Once Cormier and LeBlanc identified defendant Alfred, they informed Nunez, Hayes, and Wolford and conducted mobile surveillance by following him until Nunez and Hayes began surveillance. Detectives Hayes and Nunez saw the vehicle near mile marker 16, and they observed that Alfred was alone inside the vehicle. Detective Hayes relayed this information to the other detectives and Office Wolford.

Detective Hayes explained that they knew what Alfred looked like from the Facebook posts previously mentioned and, with that knowledge, confirmed that he was the one driving the vehicle.

Around mile marker 18, she and Detective Nunez observed Alfred driving in the middle lane of travel and then drifting, causing his driver's side tires to come in contact with the white dashed lines. She again radioed this information to the other detectives and Officer Wolford. Around mile marker 19, Officer Wolford began surveilling Alfred, and Detectives Nunez and Hayes used the left lane to pass by and remain in front of Alfred so Officer Wolford could clearly view any traffic violations.

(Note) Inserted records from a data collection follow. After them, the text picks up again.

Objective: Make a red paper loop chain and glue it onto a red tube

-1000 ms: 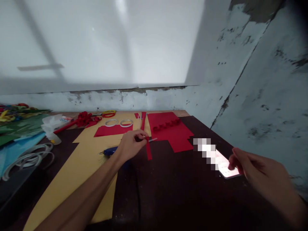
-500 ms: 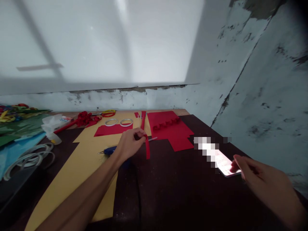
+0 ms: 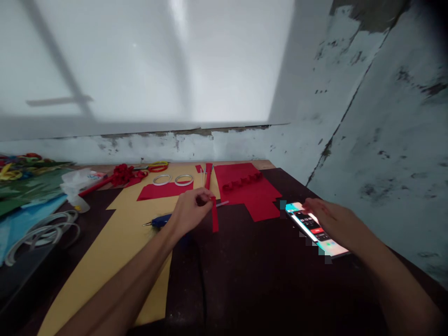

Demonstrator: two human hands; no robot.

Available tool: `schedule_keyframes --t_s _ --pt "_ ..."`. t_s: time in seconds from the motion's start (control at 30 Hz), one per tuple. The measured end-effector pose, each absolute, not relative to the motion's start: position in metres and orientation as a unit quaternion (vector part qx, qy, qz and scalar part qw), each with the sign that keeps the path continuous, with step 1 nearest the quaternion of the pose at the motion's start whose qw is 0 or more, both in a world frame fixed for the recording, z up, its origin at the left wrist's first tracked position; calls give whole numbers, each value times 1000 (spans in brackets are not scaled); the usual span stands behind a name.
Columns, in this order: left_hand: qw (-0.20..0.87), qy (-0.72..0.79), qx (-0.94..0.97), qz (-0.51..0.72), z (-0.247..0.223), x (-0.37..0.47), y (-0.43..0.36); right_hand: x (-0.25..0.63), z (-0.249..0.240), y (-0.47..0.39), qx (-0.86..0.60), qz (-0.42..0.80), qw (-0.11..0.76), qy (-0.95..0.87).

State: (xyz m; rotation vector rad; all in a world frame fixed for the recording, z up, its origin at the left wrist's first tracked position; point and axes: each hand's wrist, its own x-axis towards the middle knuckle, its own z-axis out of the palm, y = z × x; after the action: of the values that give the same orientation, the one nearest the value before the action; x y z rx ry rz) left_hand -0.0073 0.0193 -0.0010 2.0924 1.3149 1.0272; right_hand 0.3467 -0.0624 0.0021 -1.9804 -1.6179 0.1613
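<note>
Pinching a narrow red paper strip point(image 3: 214, 215) at its upper end, the left hand point(image 3: 191, 212) sits near the middle of the frame, fingers closed on the strip so that it hangs down over the dark table point(image 3: 252, 280). The right hand point(image 3: 331, 219), at centre right, lies open over a lit phone point(image 3: 313, 228) resting on the table; its fingertips touch or hover just above the screen, and which of the two cannot be told. It grips nothing.

Step in hand, as judged: a pause in paper work, the strip kept in the left hand while the right attends to the phone. Any further shaping of the strip would call for the right hand to come back to it, since one pinch alone cannot fold or curl it.

Just behind the left hand lies a blue-handled tool point(image 3: 159, 219) on a yellow sheet point(image 3: 115, 233). Beyond it are red paper pieces point(image 3: 248, 189), two tape rings point(image 3: 173, 179), and red-and-yellow scissors point(image 3: 156, 165). No open container shows; a clear plastic bag point(image 3: 75, 179) at centre left has contents too unclear to name.
</note>
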Motion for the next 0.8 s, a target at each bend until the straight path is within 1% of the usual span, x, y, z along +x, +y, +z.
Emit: schedule_keyframes --t_s 0.13,0.2,0.27,0.4,0.47,0.57,0.63,0.73,0.8 --pt "258 481 752 368 2 -5 16 307 25 -51 -721 63 307 -618" --pt "277 479 745 373 4 -5 15 276 32 -42 -643 75 317 -694" --pt "294 479 734 382 5 -5 15 243 34 -31 -572 114 312 -750" --pt "329 475 702 417 6 -7 19 189 29 -6 -444 190 317 -816" --pt "345 470 683 441 6 -9 21 171 25 6 -427 190 346 -814" --pt "356 475 657 465 7 -11 22 160 18 18 -443 174 442 -760" --pt "372 470 648 470 8 -11 22 160 13 22 -446 209 481 -725" --pt "411 453 640 464 7 -8 20 166 5 26 -419 290 483 -712" --pt "424 451 641 454 5 -6 20 170 -2 28 -411 322 481 -704"
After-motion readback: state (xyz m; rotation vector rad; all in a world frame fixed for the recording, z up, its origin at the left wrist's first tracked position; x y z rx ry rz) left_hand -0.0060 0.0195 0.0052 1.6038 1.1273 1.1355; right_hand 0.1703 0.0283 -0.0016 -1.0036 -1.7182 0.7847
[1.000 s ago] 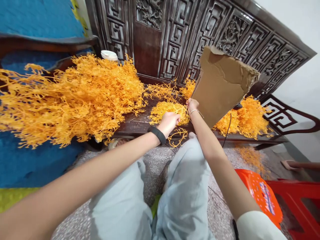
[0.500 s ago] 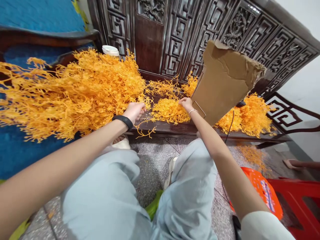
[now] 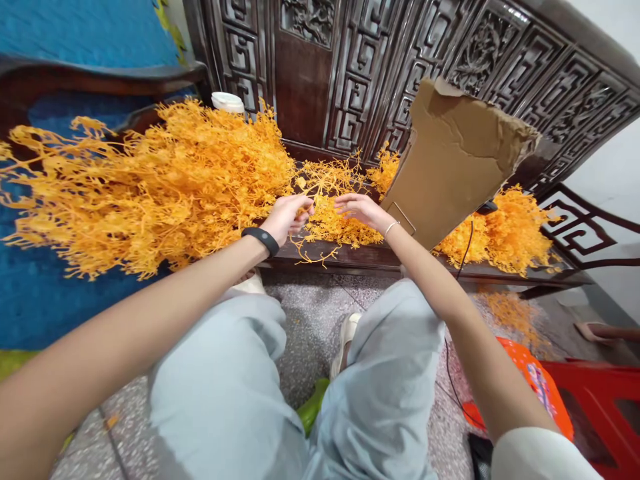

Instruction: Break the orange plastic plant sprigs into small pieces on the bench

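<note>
A large heap of orange branching plastic sprigs (image 3: 190,180) covers the left of the dark wooden bench. My left hand (image 3: 291,217), with a black band at its wrist, is closed on an orange sprig (image 3: 313,187); thin stems show above and below the fist. Facing it, my right hand (image 3: 361,208) has its fingers stretched out and apart, with nothing visibly held. Beneath and behind both hands lies a smaller pile of orange pieces (image 3: 340,227). Just right of my right hand, a brown cardboard piece (image 3: 445,167) leans on the bench.
More orange sprigs (image 3: 505,233) lie right of the cardboard. A white round container (image 3: 228,102) stands behind the heap. The carved backrest (image 3: 303,93) rises behind. A black cable hangs over the bench edge (image 3: 350,265). Red stools (image 3: 595,407) and a person's foot are at the lower right.
My left hand has moved right with the sprig, toward the right hand. My right hand has moved slightly left, away from the small pile, and its fingers have spread. The view has shifted slightly.
</note>
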Demonstrator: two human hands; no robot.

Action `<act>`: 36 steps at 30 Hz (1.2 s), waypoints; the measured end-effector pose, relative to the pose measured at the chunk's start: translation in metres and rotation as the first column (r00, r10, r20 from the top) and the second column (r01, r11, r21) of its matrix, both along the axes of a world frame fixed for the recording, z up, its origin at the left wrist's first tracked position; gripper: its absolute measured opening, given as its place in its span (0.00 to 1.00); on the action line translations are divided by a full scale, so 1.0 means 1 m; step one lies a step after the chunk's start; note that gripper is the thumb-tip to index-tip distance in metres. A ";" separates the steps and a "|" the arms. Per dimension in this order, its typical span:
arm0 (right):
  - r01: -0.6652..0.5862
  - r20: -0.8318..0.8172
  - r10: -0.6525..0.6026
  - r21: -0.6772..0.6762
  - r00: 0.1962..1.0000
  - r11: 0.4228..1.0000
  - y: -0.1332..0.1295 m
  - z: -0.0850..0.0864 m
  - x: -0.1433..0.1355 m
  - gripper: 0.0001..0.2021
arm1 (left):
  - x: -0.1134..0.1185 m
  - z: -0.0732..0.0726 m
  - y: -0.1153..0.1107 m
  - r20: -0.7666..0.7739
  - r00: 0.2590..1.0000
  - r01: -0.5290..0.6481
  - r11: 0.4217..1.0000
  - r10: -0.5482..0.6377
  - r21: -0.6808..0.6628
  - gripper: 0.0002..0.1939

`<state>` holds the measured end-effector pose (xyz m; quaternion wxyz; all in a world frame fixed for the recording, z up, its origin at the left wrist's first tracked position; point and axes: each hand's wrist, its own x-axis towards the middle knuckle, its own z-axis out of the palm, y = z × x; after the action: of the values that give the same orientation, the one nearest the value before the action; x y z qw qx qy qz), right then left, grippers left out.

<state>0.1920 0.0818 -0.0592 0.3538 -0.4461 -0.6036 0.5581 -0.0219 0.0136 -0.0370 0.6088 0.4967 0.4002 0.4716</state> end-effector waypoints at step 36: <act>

As defendant Alfred approached Wolford's position, his vehicle began slowing down and maintained a slower speed longer than the rest of the cars around him. This action made the defendant's vehicle stick out to Wolford because it is the type of action he was trained to observe in interdiction training. Officer Wolford began following defendant in the far-right lane of travel while defendant was in the middle lane, which he claims allows him to better observe the driver's movements in the vehicle than if he was in the same lane as the vehicle he is following. As he watched defendant Alfred, Wolford noted that Alfred drifted close to the left lane markers. Wolford believed, based on his training and experience, that this drifting indicated that Alfred was looking out of his passenger side mirror to watch Wolford. Officer Wolford claimed this is a common occurrence when people are preoccupied with a police vehicle's presence.

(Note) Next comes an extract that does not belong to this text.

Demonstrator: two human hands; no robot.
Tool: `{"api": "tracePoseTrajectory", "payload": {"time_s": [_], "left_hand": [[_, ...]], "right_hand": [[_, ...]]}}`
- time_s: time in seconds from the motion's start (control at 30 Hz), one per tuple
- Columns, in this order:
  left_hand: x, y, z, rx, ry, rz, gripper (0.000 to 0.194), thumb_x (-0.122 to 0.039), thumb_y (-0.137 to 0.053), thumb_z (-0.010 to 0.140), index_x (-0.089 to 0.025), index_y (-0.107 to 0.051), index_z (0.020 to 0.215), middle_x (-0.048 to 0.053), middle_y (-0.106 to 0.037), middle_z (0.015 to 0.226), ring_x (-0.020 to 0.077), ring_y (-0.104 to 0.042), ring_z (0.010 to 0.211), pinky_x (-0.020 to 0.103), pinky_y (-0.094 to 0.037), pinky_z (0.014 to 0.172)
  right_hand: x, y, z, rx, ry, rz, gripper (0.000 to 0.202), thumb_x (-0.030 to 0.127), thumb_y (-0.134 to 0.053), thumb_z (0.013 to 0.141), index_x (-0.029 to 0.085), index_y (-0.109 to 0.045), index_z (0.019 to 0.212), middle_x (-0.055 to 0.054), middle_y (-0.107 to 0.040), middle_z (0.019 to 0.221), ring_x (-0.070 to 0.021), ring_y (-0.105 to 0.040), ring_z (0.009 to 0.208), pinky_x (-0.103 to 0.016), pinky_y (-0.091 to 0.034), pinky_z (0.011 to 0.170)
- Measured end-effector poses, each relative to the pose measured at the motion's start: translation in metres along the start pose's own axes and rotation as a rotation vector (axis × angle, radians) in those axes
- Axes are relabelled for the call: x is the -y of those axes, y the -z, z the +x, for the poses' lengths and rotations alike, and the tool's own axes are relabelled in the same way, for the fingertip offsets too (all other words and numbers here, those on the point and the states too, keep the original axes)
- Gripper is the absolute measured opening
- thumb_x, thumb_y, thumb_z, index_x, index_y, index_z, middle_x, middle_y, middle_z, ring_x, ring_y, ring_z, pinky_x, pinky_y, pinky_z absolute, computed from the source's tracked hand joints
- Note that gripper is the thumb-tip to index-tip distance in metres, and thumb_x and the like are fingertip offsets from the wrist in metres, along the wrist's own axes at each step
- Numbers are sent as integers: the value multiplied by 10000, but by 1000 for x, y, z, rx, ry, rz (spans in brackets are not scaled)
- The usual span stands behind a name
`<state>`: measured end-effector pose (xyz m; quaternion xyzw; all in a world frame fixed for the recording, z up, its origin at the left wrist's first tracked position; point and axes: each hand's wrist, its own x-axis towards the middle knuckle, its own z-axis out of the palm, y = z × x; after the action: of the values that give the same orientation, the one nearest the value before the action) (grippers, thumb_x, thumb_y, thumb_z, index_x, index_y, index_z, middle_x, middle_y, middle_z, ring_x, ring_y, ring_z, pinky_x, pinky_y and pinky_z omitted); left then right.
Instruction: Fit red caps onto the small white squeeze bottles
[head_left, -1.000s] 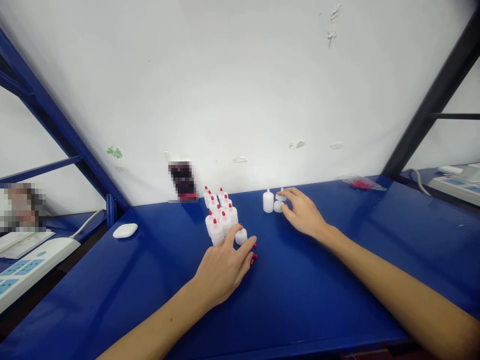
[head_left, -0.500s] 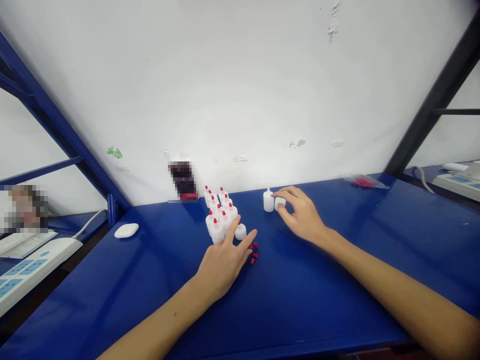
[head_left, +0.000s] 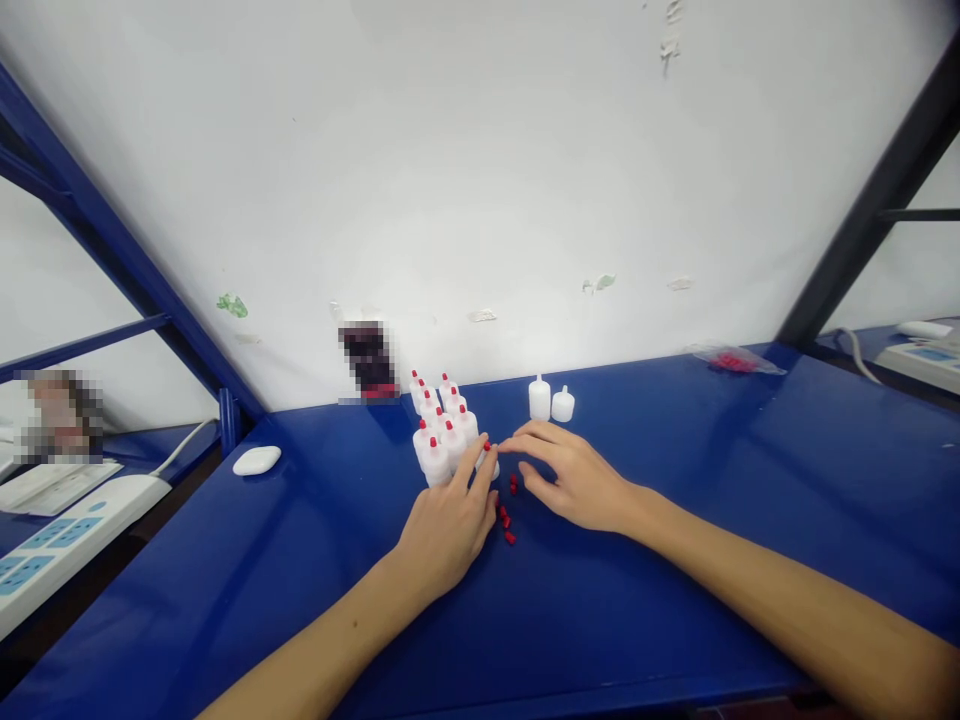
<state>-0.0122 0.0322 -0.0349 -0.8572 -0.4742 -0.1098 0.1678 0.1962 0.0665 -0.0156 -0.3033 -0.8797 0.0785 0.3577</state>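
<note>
My left hand [head_left: 448,528] reaches over a small white squeeze bottle [head_left: 493,470]. Its fingers close around the bottle's top, beside the red cap [head_left: 487,447], and hide most of the body. From the right comes my right hand [head_left: 574,475], index fingertip at that cap, thumb held apart with nothing visible between. Several white bottles with red caps [head_left: 450,440] stand grouped just beyond my left hand. Loose red caps [head_left: 506,520] lie between the hands. Two uncapped white bottles stand farther back, one taller [head_left: 539,398] and one shorter [head_left: 563,404].
On the blue table [head_left: 600,620], a white rounded case [head_left: 256,460] lies at left and a clear bag of red caps [head_left: 735,362] at the back right. A blurred dark item [head_left: 367,360] stands by the wall. Power strips [head_left: 75,540] sit beyond the table's sides.
My right hand has left the shorter uncapped bottle and moved left to the red cap by my left hand. My left fingers have drawn in around the bottle. Several loose caps have shifted.
</note>
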Motion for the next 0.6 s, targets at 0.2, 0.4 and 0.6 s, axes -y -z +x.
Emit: {"api": "tracePoseTrajectory", "payload": {"time_s": [0.2, 0.4, 0.6], "left_hand": [[3, 6, -1, -216, -58, -141, 527, -133, -347, 954, -157, -309, 1478, 161, -468, 1463, 187, -693, 1001, 234, -588, 629], [8, 4, 1, -436, -144, -298, 398, -104, -408, 957, -218, -495, 1328, 65, -658, 1244, 136, -694, 999, 188, -570, 704], [7, 5, 0, -277, -115, -268, 207, -221, -406, 992, -186, -580, 1101, -2, -733, 797, 138, -677, 586, 215, -484, 496]], "right_hand": [[-1, -1, -4, 6, -81, 145, 655, 225, -625, 861, 238, -321, 1441, -115, -526, 1370, -245, -539, 1228, -442, -487, 1003], [16, -1, -5, 75, -40, 316, 363, 295, -517, 971, 250, -430, 1320, -60, -648, 1157, -192, -634, 1017, -355, -511, 899], [27, 1, -4, 97, -49, 457, 153, 291, -441, 1008, 211, -555, 1071, -7, -636, 867, -127, -588, 737, -253, -473, 697]]}}
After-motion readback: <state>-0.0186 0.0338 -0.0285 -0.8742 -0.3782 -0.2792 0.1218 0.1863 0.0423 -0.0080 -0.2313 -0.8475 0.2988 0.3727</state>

Defendant Alfred committed two traffic violations while Wolford was following him. First, his driver's side tires came in contact with the dashed lines when he drifted left. As soon as he observed this traffic violation, Wolford activated his dash camera. Officer Wolford explained that the dash camera's footage is “nowhere near as clear” as a person's vision, so the video does not capture everything he saw in real time. He also admitted that defendant's infraction is very hard to see on the dash camera footage. From their position in front and to the left of defendant, Detectives Hayes and Nunez did not see this traffic violation. However, Detective Hayes testified that she was not actively watching Alfred's vehicle once Wolford took over surveillance because she did not want to be seen looking into the vehicle.

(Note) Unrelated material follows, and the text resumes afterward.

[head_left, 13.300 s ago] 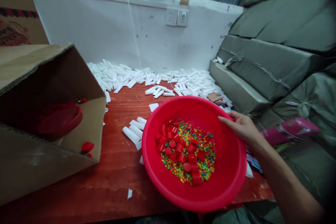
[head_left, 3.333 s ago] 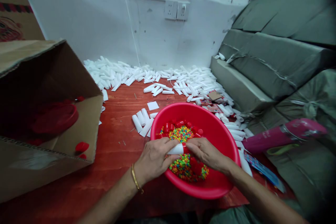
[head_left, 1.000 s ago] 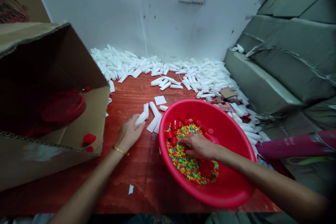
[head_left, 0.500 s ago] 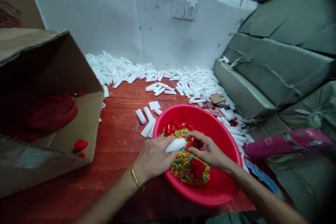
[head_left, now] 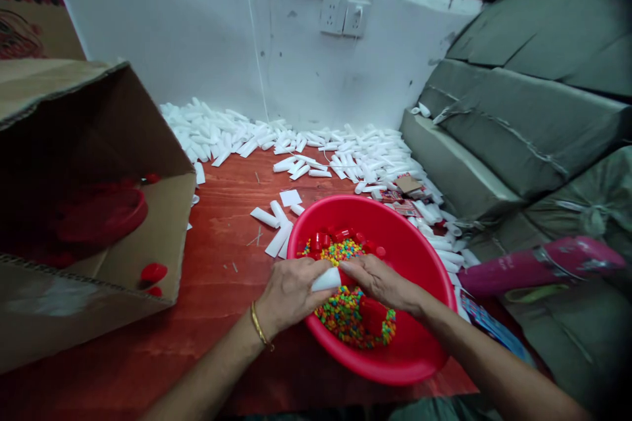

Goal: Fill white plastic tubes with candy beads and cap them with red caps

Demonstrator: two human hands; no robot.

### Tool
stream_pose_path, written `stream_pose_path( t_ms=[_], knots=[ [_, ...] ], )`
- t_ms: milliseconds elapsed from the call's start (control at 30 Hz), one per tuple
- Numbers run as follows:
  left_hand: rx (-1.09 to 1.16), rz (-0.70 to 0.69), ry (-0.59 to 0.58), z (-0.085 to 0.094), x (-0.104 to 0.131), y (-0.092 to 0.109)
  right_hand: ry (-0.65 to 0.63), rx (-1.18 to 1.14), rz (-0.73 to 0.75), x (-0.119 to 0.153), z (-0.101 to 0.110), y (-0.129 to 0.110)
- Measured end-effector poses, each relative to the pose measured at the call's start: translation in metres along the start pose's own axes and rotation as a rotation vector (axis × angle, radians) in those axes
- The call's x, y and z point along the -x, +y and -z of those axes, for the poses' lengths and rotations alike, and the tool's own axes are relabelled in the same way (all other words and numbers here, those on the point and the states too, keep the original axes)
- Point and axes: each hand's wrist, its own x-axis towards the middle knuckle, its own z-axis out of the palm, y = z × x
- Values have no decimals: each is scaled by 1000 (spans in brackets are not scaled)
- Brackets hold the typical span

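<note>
My left hand (head_left: 292, 289) is closed around a white tube (head_left: 326, 279) above the left part of a red basin (head_left: 424, 263). A red piece (head_left: 347, 277) sits at the tube's right end, and my right hand (head_left: 382, 281) presses on it with its fingers, partly hiding it. Small multicoloured pellets (head_left: 340, 316) lie in the basin beneath both hands. Among them are a larger red part (head_left: 374, 316) and several small red caps (head_left: 320, 241) near the far rim.
A cardboard box (head_left: 182, 230) holding red items opens toward the table on the left. Many white tubes (head_left: 217, 128) are heaped along the wall. On the right are a pink cylinder (head_left: 523, 273) and stacked grey-green packages (head_left: 523, 125).
My right hand has flattened and come over the red piece, which now meets the tube's end. A loose white tube left of the basin has turned and shifted slightly left.
</note>
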Motion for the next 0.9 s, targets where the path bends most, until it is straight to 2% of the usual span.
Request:
stream_pose_path(
  t_ms=[100, 200, 267, 333, 400, 467, 567, 633, 667, 733, 800, 900],
  knots=[
    [-39, 7, 3, 0, 1, 1, -61, -176, -72, -1, -1, -4],
    [-112, 32, -9, 0, -1, 6, -24, -267, -132, -1, -5, -4],
    [-200, 31, -13, 1, -2, 12, -30, -377, -280, -4, -11, 0],
    [-311, 1, -27, 0, -3, 16, -133, -531, -501, -8, -19, 6],
    [-372, -10, -36, -1, -4, 19, -191, -604, -630, -10, -23, 11],
    [-323, 23, -11, -2, -4, 20, -98, -548, -577, -7, -22, 13],
    [-206, 93, 55, -5, -3, 18, 107, -408, -263, 3, -9, 7],
    [-181, 96, 73, -6, -3, 17, 140, -309, -73, 9, -1, 2],
    [-178, 85, 75, -7, -3, 17, 127, -269, -25, 11, 1, 0],
    [-186, 56, 76, -7, -2, 16, 94, -249, -42, 13, 0, -1],
    [-214, 40, 78, -7, 0, 16, 74, -307, -123, 11, -5, -3],
    [-253, 36, 91, -9, 1, 17, 92, -368, -203, 6, -13, -6]
  ],
)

The footage from the dash camera was introduced at the hearing, and both sides discussed the video with Wolford.

The second violation occurred when defendant Alfred exited the interstate: his passenger side tires touched the solid white fog line of the exit lane, which Officer Wolford knew to be a traffic violation of failure to maintain the lane of travel. Detective Hayes testified that, at this point, she and Detective Nunez were behind Officer Wolford in the exit lane, so they did not have a visual on defendant's vehicle during this traffic violation. Officer Wolford acknowledged the possibility that a change in the surface of the road could have caused this violation. He also stated that if he could, without a doubt, say that the change in the road's surface was the sole cause of the violation (and that it was the only violation) he would not have conducted a stop. However, Wolford did not believe the change in road surface caused the violation. Officer Wolford then conducted the traffic stop in a gas station parking lot. Detectives Hayes and Nunez were parked across the street with a clear view of the traffic stop.

This instance was also captured in the dash camera footage shown and discussed at the hearing.

At the hearing, the government offered into evidence Officer Wolford's body camera footage of the traffic stop.

During the stop, Officer Wolford noticed “an obvious and apparent” odor of marijuana emitting from the vehicle as soon as the defendant rolled down the window. Wolford also noticed marijuana “shake” on the defendant's clothing. Officer Wolford asked defendant Alfred for his license, registration, and proof of insurance, which Alfred advised he did not have. Instead, Alfred produced a Texas identification card. Wolford noticed that Alfred kept looking down and to the left, toward the pocket in the driver's side door, which Wolford asserted usually indicates that there is something in the car such as a firearm or narcotics.

Officer Wolford explained that marijuana “shake” is like crumbs of marijuana that usually fall off the paper when someone is rolling a marijuana cigarette.

Officer Wolford then asked Alfred to step out of the vehicle, and Alfred complied. After Wolford explained that Alfred was being pulled over for the traffic violations, Alfred explained that his vehicle had tire and brake issues that caused it to pull to the left, but he did not deny the violations. Because defendant Alfred was suspected of participating in in-transit criminal activity, Wolford asked about his travel itinerary. The defendant claimed he was coming from a casino in Vinton, Louisiana. Wolford asked about details of this alleged trip to Vinton, such as how long Alfred was there, to which he did not receive a direct answer. According to Wolford, defendant exhibited signs of stress during this exchange, such as stretching only when he talked about Vinton, gambling, and the specifics of that trip but not doing so before those topics arose. Based on his training and the information from the license plate readers, Wolford believed this story about Vinton was a lie.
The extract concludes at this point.